The expected output is the exact lines from the one containing "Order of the" through the end of the data, inclusive, and nothing else.

▶ _Data excerpt_
____

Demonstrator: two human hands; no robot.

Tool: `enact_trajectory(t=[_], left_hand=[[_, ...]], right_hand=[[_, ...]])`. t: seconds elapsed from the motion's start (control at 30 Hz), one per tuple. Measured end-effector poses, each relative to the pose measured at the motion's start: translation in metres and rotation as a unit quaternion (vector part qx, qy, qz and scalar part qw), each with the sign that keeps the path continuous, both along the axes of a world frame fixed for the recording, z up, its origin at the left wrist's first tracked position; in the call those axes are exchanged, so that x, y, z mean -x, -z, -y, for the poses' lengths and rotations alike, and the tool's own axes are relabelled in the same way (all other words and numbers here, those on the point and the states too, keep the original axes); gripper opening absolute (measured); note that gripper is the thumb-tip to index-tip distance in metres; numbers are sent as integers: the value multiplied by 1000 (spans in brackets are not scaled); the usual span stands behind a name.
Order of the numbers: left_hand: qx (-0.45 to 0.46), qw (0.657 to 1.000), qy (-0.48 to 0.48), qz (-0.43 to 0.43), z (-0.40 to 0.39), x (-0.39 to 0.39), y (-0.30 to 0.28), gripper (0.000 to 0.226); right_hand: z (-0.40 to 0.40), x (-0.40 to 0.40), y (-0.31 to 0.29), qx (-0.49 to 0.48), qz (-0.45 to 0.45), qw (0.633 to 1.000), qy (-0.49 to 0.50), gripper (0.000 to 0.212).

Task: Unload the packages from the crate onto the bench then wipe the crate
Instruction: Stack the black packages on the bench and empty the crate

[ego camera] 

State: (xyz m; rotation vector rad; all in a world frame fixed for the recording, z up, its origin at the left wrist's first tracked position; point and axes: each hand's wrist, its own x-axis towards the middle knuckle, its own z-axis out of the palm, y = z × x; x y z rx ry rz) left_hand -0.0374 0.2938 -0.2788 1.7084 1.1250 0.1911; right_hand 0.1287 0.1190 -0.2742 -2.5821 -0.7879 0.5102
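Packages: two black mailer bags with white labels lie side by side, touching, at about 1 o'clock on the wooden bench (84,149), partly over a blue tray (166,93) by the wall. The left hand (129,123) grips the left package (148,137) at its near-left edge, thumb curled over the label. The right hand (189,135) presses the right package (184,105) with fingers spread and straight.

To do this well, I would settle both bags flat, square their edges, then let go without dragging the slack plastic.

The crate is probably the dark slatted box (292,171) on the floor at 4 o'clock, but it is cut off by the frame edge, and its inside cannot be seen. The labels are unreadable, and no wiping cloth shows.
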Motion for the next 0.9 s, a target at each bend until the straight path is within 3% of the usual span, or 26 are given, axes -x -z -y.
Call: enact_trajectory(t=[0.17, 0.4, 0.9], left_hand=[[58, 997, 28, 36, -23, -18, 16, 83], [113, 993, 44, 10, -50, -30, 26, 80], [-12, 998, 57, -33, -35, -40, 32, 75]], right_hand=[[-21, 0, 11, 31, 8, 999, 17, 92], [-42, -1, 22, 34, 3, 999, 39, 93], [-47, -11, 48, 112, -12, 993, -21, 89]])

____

▶ _Expected answer_
Order of the numbers: left_hand: qx (-0.45 to 0.46), qw (0.657 to 1.000), qy (-0.48 to 0.48), qz (-0.43 to 0.43), z (-0.40 to 0.39), x (-0.39 to 0.39), y (-0.30 to 0.28), gripper (0.000 to 0.226); right_hand: z (-0.40 to 0.40), x (-0.40 to 0.40), y (-0.31 to 0.29), qx (-0.49 to 0.48), qz (-0.45 to 0.45), qw (0.633 to 1.000), qy (-0.49 to 0.50), gripper (0.000 to 0.212).

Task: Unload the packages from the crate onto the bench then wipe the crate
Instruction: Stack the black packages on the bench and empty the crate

[ego camera] 

State: (xyz m; rotation vector rad; all in a world frame fixed for the recording, z up, its origin at the left wrist's first tracked position; point and axes: each hand's wrist, its own x-axis towards the middle knuckle, its own z-axis out of the palm, y = z × x; x y z rx ry rz) left_hand -0.0374 0.2938 -0.2788 1.7084 1.1250 0.1911; right_hand 0.1287 0.1190 -0.2742 -2.5821 -0.7879 0.5102
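Packages: two black mailer bags with white labels lie side by side, touching, at about 1 o'clock on the wooden bench (84,149), partly over a blue tray (166,93) by the wall. The left hand (129,123) grips the left package (148,137) at its near-left edge, thumb curled over the label. The right hand (189,135) presses the right package (184,105) with fingers spread and straight.

To do this well, I would settle both bags flat, square their edges, then let go without dragging the slack plastic.

The crate is probably the dark slatted box (292,171) on the floor at 4 o'clock, but it is cut off by the frame edge, and its inside cannot be seen. The labels are unreadable, and no wiping cloth shows.
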Motion for the next 0.9 s, a target at each bend until the straight path is within 3% of the usual span, or 26 are given, axes -x -z -y.
Call: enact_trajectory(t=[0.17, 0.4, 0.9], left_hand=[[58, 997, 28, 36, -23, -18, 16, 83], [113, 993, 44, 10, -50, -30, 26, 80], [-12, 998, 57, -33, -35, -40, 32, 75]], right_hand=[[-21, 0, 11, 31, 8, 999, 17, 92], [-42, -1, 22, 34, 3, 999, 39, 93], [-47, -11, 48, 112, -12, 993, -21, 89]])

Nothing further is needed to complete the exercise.